REQUIRED ACTION
Please state how many lines of the records hold the string "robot", giving nothing but the number.

───

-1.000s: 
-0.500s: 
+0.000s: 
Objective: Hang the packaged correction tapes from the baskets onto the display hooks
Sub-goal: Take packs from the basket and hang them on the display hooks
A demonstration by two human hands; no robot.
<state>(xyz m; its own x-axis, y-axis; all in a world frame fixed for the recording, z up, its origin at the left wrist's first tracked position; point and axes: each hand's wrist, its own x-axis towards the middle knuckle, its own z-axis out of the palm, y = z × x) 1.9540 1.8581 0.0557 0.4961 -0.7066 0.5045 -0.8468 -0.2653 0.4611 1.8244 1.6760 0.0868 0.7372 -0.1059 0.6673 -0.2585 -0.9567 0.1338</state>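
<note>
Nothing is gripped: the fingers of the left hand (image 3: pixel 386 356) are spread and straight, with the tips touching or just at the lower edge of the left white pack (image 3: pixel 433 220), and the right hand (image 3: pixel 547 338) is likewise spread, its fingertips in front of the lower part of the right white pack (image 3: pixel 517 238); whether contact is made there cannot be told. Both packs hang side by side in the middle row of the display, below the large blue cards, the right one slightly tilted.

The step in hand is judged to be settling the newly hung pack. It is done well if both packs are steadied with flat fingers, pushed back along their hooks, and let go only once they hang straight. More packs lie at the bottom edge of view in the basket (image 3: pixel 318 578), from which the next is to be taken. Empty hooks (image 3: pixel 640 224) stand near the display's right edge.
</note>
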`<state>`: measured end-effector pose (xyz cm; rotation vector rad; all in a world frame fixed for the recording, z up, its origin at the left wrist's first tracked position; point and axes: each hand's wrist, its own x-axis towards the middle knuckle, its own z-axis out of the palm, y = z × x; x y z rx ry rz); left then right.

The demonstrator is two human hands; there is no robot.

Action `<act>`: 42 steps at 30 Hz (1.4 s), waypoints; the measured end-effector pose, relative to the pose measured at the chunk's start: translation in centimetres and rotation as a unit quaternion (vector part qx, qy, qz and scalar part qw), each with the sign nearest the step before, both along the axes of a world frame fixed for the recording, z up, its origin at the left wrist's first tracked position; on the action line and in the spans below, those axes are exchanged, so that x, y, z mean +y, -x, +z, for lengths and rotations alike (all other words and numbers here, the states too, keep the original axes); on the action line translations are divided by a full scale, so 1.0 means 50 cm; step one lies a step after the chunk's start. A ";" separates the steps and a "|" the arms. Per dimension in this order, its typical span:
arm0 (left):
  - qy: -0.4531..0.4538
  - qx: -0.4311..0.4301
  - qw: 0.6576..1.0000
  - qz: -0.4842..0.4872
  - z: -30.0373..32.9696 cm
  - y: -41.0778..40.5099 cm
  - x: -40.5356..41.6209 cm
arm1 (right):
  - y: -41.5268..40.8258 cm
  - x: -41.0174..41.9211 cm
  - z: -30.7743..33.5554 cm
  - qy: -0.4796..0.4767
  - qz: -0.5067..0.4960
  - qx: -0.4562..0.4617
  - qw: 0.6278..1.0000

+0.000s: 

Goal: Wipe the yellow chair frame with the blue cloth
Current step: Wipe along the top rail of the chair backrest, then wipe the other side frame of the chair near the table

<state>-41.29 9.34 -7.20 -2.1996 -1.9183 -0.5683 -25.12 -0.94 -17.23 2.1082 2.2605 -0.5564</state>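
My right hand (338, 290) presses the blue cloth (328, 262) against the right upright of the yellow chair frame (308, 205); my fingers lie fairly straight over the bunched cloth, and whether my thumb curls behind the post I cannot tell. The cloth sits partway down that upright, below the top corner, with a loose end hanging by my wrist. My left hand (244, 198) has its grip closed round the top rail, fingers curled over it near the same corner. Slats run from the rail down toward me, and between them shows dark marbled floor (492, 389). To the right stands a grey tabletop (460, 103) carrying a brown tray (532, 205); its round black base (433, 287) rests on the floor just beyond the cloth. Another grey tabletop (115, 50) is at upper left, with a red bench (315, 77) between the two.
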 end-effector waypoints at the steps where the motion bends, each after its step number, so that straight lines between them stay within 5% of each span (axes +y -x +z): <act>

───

EXERCISE SOLUTION
2